Día 1: un comienzo con mucha ilusión

Dicen que escribir un diario cada noche es algo muy sano para la mente, algo así como una liberación de todas las vivencias del día, en la que se reflejan emociones, impresiones y anhelos que hemos experimentado a lo largo de la jornada. Muchos psicólogos lo aconsejan como terapia, y oye, quién soy yo para decir lo contrario.

Ahora, al llegar a este momento de mi vida, me pregunto si será igual de terapeutico no sólo escribir sobre las últimas 24 horas, sino también desde más atrás. Claro que lo suyo sería haber empezado antes, pero bueno, nunca es tarde si la dicha es buena, la verdad, y más vale tarde que nunca. Bueno, en vez de este derroche de refranes, lo que quiero decir es que estoy contento de que se me haya ocurrido averiguar esta cuestión, porque me hace ilusión comenzar este blog y saber qué tan bien me voy a sentir con este proyecto.

En breve voy a empezar a hablaros de mi vida: de mí mismo, de las personas que me rodean, de la gente que conozco y he conocido,  y de algunas de mis vivencias.
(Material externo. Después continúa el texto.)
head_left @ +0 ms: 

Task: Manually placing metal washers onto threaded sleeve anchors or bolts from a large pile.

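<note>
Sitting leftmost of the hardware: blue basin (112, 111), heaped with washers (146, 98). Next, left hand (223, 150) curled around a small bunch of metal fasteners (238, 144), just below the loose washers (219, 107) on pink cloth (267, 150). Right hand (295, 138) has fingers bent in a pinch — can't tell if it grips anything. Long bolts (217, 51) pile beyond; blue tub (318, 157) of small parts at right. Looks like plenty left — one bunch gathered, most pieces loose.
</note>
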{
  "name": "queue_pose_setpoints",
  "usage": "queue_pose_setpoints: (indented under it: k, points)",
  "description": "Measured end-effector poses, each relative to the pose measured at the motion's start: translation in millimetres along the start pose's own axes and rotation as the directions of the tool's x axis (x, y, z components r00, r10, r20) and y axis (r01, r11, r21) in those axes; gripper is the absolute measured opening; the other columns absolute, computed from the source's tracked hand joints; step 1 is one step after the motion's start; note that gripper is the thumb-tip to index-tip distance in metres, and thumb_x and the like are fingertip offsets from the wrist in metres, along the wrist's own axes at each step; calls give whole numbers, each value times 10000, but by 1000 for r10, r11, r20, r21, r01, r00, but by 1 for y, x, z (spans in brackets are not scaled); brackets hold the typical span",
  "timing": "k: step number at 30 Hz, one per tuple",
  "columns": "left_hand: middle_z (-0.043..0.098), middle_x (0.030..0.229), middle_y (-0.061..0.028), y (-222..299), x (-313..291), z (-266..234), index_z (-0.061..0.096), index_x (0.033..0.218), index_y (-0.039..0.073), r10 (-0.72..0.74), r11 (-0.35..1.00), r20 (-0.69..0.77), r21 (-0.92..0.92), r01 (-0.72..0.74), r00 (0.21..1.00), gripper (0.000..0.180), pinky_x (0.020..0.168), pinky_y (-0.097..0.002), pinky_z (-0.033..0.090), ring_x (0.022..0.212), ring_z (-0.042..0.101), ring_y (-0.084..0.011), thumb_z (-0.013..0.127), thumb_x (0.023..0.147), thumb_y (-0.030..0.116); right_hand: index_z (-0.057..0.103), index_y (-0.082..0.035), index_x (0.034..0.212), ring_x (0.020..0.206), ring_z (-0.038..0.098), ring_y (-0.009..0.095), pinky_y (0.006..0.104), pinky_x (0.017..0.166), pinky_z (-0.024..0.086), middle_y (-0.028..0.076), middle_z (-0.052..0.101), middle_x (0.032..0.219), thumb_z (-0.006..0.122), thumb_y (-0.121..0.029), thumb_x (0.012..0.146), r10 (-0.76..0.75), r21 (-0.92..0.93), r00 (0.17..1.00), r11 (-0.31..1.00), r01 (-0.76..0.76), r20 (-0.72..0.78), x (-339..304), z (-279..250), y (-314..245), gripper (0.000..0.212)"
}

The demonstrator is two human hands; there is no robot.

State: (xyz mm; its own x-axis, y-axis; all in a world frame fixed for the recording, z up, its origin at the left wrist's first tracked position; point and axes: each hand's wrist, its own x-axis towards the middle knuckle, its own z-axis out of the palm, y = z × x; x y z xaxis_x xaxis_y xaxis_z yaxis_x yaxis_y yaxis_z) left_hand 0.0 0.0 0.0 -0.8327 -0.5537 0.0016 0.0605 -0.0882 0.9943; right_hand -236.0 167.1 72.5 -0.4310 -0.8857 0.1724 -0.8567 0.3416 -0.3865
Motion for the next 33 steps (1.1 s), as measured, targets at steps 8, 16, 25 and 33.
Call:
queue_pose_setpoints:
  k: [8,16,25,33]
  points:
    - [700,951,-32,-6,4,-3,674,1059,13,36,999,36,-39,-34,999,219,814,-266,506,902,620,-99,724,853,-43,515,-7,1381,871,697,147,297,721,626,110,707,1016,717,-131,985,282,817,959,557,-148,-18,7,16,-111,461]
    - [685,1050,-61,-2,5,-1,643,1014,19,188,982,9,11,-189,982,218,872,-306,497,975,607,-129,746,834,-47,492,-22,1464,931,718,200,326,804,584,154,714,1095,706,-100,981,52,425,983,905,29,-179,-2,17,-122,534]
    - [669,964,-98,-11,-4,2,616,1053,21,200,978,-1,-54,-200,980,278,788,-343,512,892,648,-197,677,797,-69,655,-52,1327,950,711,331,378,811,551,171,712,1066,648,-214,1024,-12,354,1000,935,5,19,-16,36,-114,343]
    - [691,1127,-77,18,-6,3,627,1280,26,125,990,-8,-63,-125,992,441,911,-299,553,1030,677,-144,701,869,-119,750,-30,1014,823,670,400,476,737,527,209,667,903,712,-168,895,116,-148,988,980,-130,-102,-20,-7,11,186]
Parece que soy arrogante pensando que estas cosas le pueden importar a alguien, pero como digo, mi intención es hacerme mi propia terapia; aunque claro, si a alguien más le sirve para algo, o como mínimo le entretiene, pues mejor que mejor. Mis amigos me han animado a ellos, y a más de uno tengo interesado a ver qué es lo que voy a contar en estas páginas, por si cuento algún secreto que ellos desconozcan. No prometo nada, pero intentaré hacerlo lo más ameno posible.

A veces pensamos que las cosas que nos pasan sólo nos ocurren a nosotros, y nos hacemos nuestras propias torturas mentales dándole vueltas a ello una y otra vez. Plasmar estos pensamientos en palabras, ya sea hablando o escribiendo, hace que dejen de estar solamente en nuestra cabeza, y si además lo compartimos con otra u otras personas, lo que nos tortura empieza a parecer menos grave, e incluso podemos llevarnos la sorpresa de que a ellos les haya pasado algo similar, o puede que peor. No es muy agradable eso de consolarse con desgracias ajenas, pero a veces puede resultar muy útil, mal que nos pese.

Bien, creo que como introducción ha sido bastante, ahora sólo queda ponerse manos a la obra. Espero que estéis tan impacientes por leer como yo por escribir, nos veremos pronto y espero que os quedéis por aquí, primero por curiosidad y después por verdadero interés, o porque os guste lo que leéis.